Imbuyó, pues, en su único hijo varón el amor que sentía por su equipo. Le llenó el cuarto con banderolas del Atlas y con fotografías de los jugadores; lo llevaba siempre a ver los partidos en que jugaba el Atlas; le hablaba de la gloriosa trayectoria del equipo, le contaba anécdotas que oyó en su niñez y juventud, todas en torno de los colores rojo y negro.
Así pasó su infancia el niño, bajo la aureola del Atlas. Pero creció, y se hizo aborrecente, que es otro modo de decir adolescente. Ya se sabe que en esa edad comienzan las rebeldías ante toda autoridad, sobre todo ante la autoridad paterna. Entonces el chico se decidió a trazar fronteras entre su padre y él. Y una de las primeras fronteras que trazó, y la más fuerte y decisiva, fue la que se refería al futbol.
El muchacho tenía amigos, y todos eran seguidores de las Chivas.

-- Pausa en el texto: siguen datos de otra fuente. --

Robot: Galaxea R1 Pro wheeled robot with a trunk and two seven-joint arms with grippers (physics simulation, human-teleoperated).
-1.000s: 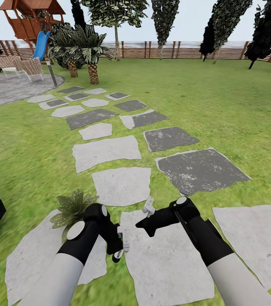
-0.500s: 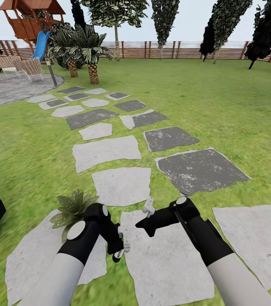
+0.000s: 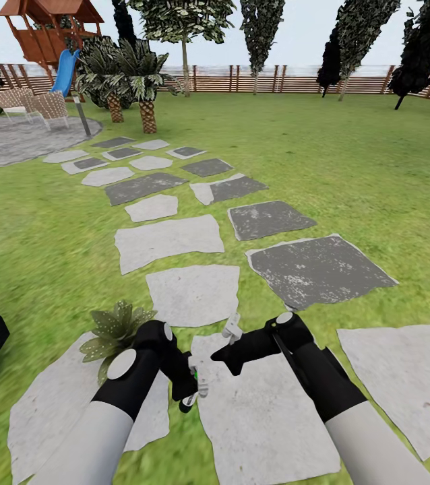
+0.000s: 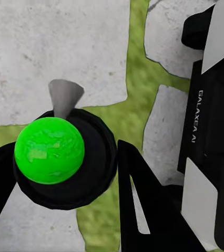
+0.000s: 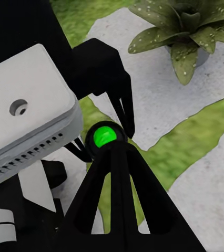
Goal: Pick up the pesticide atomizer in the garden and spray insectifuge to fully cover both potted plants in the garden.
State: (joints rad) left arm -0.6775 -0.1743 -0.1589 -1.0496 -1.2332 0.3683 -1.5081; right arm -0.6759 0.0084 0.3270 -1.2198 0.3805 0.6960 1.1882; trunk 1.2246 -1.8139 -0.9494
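progress: early, nothing visibly sprayed | left claw (image 3: 189, 391) gripping pesticide atomizer (image 3: 199, 381), at 6 o'clock over stepping stone (image 3: 269, 417) | right claw (image 3: 232, 333) state: cannot tell | potted plant (image 3: 115, 329) at 10 o'clock of left claw, awaiting spray; second plant unseen

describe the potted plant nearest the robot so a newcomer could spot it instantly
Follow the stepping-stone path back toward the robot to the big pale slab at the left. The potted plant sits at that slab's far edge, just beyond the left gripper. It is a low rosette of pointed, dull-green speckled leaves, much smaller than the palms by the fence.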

Empezó a ir con ellos al estadio, ya no con su papá. Supo de la gran tradición del legendario equipo, de sus sonoros triunfos en los clásicos ante el América. Y de la noche a la mañana se volvió guadalajarista, así como antes había sido atlista por influencia de su padre.
Un buen día quitó de su habitación toda la parafernalia del Atlas y la sustituyó por la del Guadalajara. En vez de las banderolas rojinegras atlistas puso grandes banderas azules y blancas de las Chivas, y colocó en lugar de honor los retratos de los jugadores del equipo.

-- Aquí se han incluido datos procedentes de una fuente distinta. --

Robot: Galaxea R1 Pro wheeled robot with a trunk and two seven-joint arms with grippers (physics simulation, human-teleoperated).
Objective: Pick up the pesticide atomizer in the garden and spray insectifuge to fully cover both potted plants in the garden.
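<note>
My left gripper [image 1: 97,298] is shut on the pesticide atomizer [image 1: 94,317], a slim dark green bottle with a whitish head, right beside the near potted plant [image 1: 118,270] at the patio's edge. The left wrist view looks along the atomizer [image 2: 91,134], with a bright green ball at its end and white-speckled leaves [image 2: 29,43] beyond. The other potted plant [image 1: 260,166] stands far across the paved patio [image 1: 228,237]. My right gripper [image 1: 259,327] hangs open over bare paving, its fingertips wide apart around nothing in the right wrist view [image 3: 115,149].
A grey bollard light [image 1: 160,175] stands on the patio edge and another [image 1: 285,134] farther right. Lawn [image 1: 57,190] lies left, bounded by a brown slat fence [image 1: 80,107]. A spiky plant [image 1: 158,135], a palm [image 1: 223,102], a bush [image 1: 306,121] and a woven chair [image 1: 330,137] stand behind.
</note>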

Cuando ese día su padre llegó a la casa el muchacho le dijo:
-Padre: quiero hablar contigo.
El señor se inquietó. Supuso que su hijo se había metido en problemas con alguna muchacha, o que había decidido abandonar la escuela. Tembló al pensar que el muchacho anduviera metido en cosas de la droga, o que trajera líos con la policía.
Eso no era nada, sin embargo, comparado con lo que el muchacho le dijo tras una larga pausa de suspenso:
-Papá: quiero decirte que ya no soy del Atlas. Ahora soy Chiva.

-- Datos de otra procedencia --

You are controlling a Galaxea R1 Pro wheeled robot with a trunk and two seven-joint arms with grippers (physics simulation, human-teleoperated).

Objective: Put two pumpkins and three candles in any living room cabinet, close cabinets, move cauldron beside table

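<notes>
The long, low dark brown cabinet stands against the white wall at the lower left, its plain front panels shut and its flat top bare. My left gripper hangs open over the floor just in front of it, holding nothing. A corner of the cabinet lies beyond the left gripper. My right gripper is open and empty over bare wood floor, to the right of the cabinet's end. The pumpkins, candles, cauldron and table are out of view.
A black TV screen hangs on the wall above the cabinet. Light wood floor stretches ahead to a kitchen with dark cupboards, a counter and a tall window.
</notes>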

Palideció el señor al oír aquella tremendísima revelación. Se le hizo un nudo en la garganta, y la frente se le perló con un sudor de angustia.
-Hijo mío -le dijo con acento tribulado, lleno de congoja y de dolor-. Mejor me hubieras dicho que eras puñal.
Desde luego no se podía esperar mucha comprensión de este hombre. Era macho mexicano según la antigua usanza; no tenía la educación que se requiere para adquirir esa tolerancia que nos hace respetar la preferencia sexual de cada quien, y apoyar a ese cada quien, sobre todo si es nuestro hijo o nuestra hija, ante la torpe hostilidad de los demás. Conté esta anécdota tal como la oí en sabrosa conversación de sobremesa allá en Guadalajara, donde hay dos temas principales de conversación: uno es el futbol y el otro también.